Education is highly valued, and the state provides free education from primary school through to university for children who live in Mauritius. There is also a wide choice of international schools that are ideal for children moving from overseas to Mauritius.
Mauritius has a good bus service and it is the most economical way to travel and explore the island.
The best option to get around in Mauritius is by taxi. Though slightly expensive, these taxis are safe and comfortable, especially if you are travelling long distances. Do not encourage unlicensed taxis or taxis operating without metres as they can be unsafe. Since Mauritius has a good highway network from the north to the south of the island, hiring a self-drive car is a great way to discover the island.
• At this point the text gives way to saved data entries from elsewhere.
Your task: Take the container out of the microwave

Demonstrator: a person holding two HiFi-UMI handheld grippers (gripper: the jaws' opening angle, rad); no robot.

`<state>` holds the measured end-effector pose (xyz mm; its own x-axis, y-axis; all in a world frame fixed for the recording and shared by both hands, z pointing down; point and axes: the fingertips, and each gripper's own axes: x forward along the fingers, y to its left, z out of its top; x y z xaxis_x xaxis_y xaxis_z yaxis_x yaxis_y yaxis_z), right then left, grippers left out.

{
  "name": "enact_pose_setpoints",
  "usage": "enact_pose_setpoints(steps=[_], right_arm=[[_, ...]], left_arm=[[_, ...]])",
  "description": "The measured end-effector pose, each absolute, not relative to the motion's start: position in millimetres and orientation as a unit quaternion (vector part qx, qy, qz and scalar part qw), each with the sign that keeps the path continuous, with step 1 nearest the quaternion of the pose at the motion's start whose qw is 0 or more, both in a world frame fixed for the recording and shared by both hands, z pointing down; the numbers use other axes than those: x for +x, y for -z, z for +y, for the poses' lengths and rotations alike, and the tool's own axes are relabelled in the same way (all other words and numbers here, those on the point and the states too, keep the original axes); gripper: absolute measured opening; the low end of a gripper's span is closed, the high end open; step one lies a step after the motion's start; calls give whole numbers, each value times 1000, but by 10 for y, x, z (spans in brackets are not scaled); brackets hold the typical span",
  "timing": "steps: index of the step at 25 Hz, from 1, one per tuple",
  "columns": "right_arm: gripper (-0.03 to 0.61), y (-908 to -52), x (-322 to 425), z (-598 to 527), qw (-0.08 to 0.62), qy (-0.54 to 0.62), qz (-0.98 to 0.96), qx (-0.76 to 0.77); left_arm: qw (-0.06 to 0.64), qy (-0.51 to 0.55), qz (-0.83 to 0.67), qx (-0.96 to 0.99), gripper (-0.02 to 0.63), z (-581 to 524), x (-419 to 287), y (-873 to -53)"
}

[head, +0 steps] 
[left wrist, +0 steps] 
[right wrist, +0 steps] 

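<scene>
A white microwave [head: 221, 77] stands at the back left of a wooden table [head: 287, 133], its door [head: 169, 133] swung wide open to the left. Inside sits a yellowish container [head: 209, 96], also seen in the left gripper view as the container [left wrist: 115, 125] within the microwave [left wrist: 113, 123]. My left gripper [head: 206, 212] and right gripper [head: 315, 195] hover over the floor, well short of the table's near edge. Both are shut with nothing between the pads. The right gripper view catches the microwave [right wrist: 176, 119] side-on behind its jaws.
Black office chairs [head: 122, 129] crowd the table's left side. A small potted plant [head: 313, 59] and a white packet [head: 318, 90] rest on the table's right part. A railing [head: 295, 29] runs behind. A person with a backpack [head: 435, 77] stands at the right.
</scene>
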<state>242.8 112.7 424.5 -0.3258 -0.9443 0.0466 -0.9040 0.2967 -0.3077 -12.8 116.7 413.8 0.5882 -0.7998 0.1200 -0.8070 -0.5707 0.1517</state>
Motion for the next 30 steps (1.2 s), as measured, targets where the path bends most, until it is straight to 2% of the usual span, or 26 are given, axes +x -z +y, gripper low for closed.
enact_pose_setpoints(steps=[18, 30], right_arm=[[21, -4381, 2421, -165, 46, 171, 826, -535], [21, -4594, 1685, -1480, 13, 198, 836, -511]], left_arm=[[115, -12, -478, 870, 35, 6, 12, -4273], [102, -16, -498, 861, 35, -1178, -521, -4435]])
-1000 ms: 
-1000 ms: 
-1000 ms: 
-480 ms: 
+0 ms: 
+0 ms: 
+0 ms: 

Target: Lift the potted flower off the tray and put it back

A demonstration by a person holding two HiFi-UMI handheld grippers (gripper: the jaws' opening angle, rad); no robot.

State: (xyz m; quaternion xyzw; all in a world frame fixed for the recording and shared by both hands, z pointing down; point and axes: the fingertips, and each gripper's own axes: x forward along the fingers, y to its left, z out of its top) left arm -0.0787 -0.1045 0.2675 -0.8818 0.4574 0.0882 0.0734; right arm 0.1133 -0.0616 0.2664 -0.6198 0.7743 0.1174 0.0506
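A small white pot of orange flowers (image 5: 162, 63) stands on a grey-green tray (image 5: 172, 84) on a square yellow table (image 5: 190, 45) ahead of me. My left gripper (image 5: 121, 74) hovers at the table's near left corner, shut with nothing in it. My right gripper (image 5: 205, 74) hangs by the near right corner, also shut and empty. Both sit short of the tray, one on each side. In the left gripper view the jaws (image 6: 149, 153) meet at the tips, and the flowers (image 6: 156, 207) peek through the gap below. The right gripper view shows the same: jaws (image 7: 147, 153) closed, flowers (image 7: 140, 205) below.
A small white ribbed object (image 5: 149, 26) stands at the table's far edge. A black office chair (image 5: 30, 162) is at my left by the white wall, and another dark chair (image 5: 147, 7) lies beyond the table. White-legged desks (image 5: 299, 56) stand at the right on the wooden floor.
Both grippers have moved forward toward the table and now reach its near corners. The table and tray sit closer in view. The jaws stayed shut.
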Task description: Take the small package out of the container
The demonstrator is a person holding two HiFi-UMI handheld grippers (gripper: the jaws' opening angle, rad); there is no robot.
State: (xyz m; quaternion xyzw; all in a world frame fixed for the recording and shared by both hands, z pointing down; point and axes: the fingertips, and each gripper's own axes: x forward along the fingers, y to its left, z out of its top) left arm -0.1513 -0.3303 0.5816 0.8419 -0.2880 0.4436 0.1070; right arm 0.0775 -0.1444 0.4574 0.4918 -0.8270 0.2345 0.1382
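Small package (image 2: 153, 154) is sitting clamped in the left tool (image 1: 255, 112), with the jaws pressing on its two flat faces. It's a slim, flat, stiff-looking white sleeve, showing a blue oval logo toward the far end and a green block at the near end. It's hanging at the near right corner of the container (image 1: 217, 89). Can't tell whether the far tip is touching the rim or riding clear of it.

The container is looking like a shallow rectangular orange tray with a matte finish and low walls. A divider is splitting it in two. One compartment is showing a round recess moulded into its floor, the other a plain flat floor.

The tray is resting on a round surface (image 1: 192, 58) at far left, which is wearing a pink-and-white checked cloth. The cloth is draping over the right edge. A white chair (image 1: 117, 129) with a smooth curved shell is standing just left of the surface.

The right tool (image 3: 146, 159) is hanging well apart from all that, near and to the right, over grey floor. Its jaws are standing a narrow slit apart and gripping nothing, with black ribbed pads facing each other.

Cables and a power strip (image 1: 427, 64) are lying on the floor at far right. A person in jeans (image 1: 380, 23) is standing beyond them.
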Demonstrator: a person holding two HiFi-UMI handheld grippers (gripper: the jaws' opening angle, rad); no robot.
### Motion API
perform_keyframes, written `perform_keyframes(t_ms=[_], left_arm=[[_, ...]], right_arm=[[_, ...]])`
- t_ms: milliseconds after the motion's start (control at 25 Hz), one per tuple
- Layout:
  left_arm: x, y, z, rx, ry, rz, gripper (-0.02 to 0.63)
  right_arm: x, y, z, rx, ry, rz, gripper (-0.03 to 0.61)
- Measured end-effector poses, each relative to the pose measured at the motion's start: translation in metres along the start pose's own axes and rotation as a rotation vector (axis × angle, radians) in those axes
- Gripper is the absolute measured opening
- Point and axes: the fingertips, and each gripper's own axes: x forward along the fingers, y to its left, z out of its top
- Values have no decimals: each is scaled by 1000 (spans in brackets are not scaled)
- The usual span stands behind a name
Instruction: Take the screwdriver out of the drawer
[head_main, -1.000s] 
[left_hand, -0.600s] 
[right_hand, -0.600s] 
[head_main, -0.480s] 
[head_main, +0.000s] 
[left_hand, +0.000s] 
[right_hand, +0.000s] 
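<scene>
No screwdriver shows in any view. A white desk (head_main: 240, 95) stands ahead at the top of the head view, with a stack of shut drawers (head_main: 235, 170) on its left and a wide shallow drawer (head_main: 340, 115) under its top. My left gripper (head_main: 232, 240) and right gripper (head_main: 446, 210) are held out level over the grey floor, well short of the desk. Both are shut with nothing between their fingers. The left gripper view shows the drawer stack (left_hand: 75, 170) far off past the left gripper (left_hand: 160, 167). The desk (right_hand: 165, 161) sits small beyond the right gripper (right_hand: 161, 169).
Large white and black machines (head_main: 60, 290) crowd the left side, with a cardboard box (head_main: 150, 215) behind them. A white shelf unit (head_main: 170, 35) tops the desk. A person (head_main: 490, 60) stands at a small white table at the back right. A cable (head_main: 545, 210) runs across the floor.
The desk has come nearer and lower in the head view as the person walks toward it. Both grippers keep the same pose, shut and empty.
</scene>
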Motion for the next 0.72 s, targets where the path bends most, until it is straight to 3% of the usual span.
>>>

There are many local and international car rental companies but make sure you hire a car from a company which has a tourism enterprise license. Renting a self-drive car in Mauritius is fairly easy, foreign licenses are accepted as long as the driver is over 18 years of age.
Mauritian Rail, connecting major towns and cities, is the preferred mode of travel, especially for long distances. Passing through the gorgeous Mauritian countryside, the train rides are extremely scenic.
Bicycles and motorbikes are also available for rent in Mauritius and are a great way to explore the island at your own pace.
Below are some typical questions asked about the lifestyle in Mauritius.
Foreign nationals may opt to invest, work, live or retire in Mauritius through various avenues namely the Occupation Permit, the Residence Permit, Young Professional Occupation Permit or the Permanent Residence Permit.